### EXERCISE INSTRUCTIONS
Copy out exactly the stretch of the listing below that begins at the line containing "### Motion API" and ends at the line containing "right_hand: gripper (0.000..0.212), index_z", and copy nothing outside it.

═══ RECORDS FOR THE EXERCISE ═══

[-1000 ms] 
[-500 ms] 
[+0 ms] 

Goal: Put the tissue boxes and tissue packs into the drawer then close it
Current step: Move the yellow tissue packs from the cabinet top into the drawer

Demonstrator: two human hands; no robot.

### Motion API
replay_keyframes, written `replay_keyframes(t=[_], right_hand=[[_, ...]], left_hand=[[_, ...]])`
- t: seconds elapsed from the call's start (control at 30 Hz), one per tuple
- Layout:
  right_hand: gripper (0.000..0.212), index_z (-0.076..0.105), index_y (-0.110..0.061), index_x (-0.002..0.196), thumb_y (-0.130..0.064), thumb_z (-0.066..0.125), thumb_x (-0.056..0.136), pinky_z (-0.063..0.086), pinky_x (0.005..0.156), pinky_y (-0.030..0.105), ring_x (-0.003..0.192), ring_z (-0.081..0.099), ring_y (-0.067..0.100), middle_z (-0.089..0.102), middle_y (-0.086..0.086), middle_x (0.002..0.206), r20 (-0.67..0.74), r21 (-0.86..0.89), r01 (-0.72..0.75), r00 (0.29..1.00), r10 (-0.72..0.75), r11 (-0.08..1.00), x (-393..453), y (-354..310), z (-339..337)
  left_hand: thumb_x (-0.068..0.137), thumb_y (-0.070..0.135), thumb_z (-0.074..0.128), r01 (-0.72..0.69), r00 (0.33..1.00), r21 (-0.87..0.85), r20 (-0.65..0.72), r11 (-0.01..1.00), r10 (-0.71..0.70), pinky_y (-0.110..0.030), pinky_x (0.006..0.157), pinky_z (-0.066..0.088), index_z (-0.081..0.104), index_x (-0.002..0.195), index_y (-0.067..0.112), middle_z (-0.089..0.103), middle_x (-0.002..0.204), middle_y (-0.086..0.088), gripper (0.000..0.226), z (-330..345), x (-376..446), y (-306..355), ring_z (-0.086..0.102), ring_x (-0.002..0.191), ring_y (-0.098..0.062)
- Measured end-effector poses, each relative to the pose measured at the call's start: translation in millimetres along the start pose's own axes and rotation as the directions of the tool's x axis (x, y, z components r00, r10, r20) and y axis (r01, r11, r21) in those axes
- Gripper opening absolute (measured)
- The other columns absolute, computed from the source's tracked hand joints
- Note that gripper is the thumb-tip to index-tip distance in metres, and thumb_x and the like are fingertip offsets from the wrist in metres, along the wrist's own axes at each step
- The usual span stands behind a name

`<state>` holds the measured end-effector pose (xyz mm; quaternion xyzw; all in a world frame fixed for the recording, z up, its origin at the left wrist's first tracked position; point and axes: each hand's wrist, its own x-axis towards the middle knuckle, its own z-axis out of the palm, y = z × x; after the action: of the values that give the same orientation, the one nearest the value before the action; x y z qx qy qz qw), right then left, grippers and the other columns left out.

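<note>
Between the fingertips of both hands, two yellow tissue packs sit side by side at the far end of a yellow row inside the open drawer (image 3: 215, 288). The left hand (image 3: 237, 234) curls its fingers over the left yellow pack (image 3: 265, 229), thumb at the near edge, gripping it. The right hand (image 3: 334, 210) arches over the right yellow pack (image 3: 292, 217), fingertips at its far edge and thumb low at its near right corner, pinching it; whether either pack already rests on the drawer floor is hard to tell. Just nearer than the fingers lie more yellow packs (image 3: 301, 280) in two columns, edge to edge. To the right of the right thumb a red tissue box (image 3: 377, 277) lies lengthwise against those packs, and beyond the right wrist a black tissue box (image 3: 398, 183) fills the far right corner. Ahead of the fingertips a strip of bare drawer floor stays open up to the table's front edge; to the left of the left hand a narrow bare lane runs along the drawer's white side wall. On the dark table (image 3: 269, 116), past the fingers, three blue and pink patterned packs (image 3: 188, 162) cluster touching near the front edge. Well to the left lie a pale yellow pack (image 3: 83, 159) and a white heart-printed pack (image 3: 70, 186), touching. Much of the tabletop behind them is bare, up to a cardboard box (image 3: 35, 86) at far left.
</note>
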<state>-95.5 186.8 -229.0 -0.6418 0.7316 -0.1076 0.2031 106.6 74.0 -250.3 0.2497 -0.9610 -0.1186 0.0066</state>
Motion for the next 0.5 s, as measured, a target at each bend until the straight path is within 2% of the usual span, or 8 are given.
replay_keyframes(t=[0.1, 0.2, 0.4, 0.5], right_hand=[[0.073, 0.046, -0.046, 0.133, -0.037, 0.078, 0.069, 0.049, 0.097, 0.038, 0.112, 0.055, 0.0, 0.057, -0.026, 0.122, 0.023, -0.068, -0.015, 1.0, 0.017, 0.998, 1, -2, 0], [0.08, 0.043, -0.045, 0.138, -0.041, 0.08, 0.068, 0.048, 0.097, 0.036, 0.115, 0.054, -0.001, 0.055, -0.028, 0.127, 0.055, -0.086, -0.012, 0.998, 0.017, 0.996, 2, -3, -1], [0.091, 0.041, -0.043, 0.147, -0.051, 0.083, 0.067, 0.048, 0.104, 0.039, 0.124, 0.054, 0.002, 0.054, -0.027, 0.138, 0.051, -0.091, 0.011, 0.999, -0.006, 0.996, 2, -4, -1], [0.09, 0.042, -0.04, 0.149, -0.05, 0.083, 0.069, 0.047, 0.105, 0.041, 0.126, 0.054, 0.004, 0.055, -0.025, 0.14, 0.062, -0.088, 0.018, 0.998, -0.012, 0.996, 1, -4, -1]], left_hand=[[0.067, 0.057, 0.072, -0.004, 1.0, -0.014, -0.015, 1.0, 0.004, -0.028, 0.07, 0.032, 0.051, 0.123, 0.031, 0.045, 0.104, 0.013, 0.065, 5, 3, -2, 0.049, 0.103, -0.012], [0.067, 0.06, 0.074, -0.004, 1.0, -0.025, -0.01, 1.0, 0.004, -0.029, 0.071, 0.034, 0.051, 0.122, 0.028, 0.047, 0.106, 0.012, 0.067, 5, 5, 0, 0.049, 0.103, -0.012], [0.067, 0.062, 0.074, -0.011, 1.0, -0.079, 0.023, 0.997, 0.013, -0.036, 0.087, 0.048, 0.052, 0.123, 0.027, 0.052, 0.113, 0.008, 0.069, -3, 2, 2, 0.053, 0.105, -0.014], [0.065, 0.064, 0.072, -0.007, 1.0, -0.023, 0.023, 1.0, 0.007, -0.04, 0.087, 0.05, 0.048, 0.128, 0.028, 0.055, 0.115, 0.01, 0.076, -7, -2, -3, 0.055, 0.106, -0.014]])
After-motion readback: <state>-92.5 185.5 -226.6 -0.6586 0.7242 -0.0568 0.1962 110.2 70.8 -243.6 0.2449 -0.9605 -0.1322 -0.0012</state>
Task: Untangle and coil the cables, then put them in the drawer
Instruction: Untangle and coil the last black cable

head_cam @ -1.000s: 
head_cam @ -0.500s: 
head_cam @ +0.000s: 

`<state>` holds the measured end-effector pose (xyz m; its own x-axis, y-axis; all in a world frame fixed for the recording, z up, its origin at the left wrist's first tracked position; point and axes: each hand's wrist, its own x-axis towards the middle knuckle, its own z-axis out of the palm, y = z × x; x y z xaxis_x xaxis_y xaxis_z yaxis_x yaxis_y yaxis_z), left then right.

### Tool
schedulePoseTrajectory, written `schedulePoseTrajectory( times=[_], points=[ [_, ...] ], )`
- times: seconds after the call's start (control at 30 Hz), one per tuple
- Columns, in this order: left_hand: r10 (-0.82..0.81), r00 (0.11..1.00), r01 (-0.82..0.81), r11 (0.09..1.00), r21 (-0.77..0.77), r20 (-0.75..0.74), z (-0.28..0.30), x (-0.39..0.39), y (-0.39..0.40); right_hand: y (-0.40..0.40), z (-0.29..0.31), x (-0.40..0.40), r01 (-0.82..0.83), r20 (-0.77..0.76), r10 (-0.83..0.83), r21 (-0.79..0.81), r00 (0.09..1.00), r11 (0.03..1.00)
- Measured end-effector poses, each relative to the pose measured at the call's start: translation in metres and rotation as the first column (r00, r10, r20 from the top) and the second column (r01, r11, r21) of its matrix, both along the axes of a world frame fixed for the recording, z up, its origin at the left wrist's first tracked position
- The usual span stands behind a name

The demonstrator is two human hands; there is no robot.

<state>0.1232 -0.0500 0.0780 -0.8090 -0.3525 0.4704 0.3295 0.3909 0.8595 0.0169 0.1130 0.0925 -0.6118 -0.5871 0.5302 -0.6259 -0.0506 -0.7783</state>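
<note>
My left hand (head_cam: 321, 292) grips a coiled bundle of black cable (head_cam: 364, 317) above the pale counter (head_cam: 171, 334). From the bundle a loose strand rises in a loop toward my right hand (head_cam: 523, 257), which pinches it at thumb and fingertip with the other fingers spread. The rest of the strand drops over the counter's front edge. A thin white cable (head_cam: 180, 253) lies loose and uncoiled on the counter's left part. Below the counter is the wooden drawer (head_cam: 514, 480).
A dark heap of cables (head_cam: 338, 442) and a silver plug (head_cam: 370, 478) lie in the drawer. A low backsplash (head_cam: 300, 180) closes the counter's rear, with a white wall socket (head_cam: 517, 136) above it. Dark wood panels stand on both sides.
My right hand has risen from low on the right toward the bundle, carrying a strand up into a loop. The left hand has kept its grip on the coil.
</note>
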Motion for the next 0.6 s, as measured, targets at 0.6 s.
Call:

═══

### RESULT
### Motion API
replay_keyframes, written `replay_keyframes(t=[_], right_hand=[[_, ...]], left_hand=[[_, ...]])`
- t: seconds elapsed from the call's start (control at 30 Hz), one per tuple
- Layout:
  right_hand: gripper (0.000..0.212), index_z (-0.076..0.105), index_y (-0.110..0.061), index_x (-0.002..0.196), thumb_y (-0.130..0.064), thumb_z (-0.066..0.125), thumb_x (-0.056..0.136), pinky_z (-0.063..0.086), pinky_x (0.005..0.156), pinky_y (-0.030..0.105), ring_x (-0.003..0.192), ring_z (-0.081..0.099), ring_y (-0.067..0.100), middle_z (-0.089..0.102), middle_y (-0.086..0.086), middle_x (0.002..0.206), r20 (-0.67..0.74), r21 (-0.86..0.89), r01 (-0.72..0.75), r00 (0.29..1.00), r10 (-0.72..0.75), r11 (-0.08..1.00), x (-393..453), y (-354..310), z (-339..337)

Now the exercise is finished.